Submitted to: Meeting Abstract
Publication Type: Abstract Only
Publication Acceptance Date: 7/16/2017
Publication Date: N/A
Citation: N/A

Interpretive Summary:

Technical Abstract: Most strains of influenza A virus (IAV) can produce long (µm length) filamentous virus particles as well as ~100 nm diameter spherical virions. The function of the filamentous particles is unclear but is hypothesized to facilitate transmission within or from the respiratory tract. In mammalian IAVs, virion shape is largely determined by sequence polymorphisms within the matrix (M1) polypeptide.

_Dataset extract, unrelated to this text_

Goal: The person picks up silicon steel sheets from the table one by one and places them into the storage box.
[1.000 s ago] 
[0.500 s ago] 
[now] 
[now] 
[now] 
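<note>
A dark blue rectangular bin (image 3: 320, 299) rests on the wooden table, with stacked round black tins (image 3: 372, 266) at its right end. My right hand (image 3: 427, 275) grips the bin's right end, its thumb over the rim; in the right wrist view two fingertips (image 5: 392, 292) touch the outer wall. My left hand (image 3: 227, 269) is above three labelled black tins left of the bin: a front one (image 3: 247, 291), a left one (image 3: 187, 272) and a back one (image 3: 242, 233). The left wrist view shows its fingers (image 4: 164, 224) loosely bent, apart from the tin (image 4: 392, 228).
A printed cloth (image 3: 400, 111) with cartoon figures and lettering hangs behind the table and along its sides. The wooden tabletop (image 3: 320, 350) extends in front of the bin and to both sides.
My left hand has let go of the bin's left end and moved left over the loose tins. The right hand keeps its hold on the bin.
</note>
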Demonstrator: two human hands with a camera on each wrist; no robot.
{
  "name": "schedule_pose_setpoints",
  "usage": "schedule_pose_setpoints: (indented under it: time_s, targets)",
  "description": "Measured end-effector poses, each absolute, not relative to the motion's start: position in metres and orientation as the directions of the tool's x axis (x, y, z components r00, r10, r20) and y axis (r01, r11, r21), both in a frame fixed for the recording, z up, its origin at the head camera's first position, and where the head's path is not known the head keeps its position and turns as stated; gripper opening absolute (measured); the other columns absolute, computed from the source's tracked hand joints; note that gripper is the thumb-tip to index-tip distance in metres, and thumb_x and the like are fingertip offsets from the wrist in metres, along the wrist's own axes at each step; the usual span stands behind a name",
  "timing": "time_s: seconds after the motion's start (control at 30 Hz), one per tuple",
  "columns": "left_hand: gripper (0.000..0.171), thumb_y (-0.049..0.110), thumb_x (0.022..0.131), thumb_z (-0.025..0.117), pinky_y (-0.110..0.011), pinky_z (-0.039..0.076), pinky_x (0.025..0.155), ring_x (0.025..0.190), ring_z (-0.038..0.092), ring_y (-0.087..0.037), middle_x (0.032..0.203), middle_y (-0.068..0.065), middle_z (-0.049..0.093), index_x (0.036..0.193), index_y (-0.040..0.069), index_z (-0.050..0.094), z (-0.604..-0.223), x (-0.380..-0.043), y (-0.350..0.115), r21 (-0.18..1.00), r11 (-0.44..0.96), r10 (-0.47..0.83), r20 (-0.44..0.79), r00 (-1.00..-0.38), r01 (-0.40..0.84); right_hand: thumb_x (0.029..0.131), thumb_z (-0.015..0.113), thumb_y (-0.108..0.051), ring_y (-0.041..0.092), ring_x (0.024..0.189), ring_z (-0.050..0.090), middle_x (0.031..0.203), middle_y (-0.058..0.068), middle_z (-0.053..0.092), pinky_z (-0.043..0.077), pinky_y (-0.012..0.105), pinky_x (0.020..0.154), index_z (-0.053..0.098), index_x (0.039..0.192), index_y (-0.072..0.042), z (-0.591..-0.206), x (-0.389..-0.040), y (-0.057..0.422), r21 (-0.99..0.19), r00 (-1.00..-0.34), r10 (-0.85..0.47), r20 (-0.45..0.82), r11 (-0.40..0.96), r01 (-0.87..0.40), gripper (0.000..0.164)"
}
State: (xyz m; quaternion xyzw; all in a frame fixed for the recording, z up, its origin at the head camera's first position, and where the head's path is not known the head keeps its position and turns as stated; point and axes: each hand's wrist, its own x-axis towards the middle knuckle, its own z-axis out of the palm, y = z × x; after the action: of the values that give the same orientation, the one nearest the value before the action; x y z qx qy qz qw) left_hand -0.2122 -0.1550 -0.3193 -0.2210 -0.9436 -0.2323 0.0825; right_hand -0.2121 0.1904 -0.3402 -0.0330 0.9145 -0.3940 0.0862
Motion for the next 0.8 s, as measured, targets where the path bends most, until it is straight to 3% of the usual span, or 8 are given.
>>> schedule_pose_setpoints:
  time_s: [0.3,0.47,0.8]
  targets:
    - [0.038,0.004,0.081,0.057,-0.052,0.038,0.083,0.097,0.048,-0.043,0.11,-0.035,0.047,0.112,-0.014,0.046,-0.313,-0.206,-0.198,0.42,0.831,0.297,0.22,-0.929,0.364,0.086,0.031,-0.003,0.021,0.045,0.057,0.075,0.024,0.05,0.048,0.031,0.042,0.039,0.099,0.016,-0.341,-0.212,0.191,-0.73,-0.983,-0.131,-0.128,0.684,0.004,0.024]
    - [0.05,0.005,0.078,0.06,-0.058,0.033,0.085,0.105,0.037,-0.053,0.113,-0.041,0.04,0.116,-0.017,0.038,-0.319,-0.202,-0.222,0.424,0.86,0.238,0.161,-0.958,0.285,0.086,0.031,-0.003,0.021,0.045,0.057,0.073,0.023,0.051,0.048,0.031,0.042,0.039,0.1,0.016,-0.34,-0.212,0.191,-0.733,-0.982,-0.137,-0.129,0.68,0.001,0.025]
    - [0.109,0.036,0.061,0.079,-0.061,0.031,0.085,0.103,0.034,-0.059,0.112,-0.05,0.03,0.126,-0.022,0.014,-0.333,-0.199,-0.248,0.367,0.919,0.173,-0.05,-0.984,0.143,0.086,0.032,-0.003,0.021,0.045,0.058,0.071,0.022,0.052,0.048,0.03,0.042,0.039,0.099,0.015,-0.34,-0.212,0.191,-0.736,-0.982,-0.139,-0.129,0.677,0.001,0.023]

Whether this morphological phenotype and/or transmission hypothesis applies to avian strains of IAV is unknown. Confocal microscopy was used to test a panel of avian virus-derived segment 7s for the ability to produce filamentous virions, as 7:1 reassortants with the non-filamentous PR8 strain and/or in the parental avian virus genetic background. Phylogenetic analysis was used to ensure these strains covered the 11 major clades evident in Eurasian and American M1 genes. Virus fitness and pathogenicity were tested in cell culture, tracheal organ culture (TOC) and embryonated eggs. Several avian M segments induced production of large bundles of 5-10µm filamentous virions when reassorted into PR8. By this criterion, as well as by analysis of non-reassorted viruses, most (13/22), but not all, avian strains of IAV possessed a filamentous phenotype. Budding morphology varied within clades but correlated most strongly with host species, being common in duck viruses (9/13) but rare (1/6) in chicken isolates. In vitro, filamentous budding was strongly associated with a small plaque phenotype, but did not influence overall replication titer. In chick embryos, switches in budding phenotype altered virus pathogenicity but in a strain-dependent manner. However, preliminary analysis of mucous-containing TOCs suggested a growth advantage for filamentous strains. Filamentous budding is a common but not ubiquitous phenotype of avian IAV that can be turned on or off by single amino-acid changes in M1. Consistent with this mutability, budding phenotype did not segregate according to M1 phylogeny (or age of isolate) but may instead correlate with host species. Experiments are ongoing to test the hypothesis that filamentous budding confers a fitness advantage in specific hosts and/or tissues.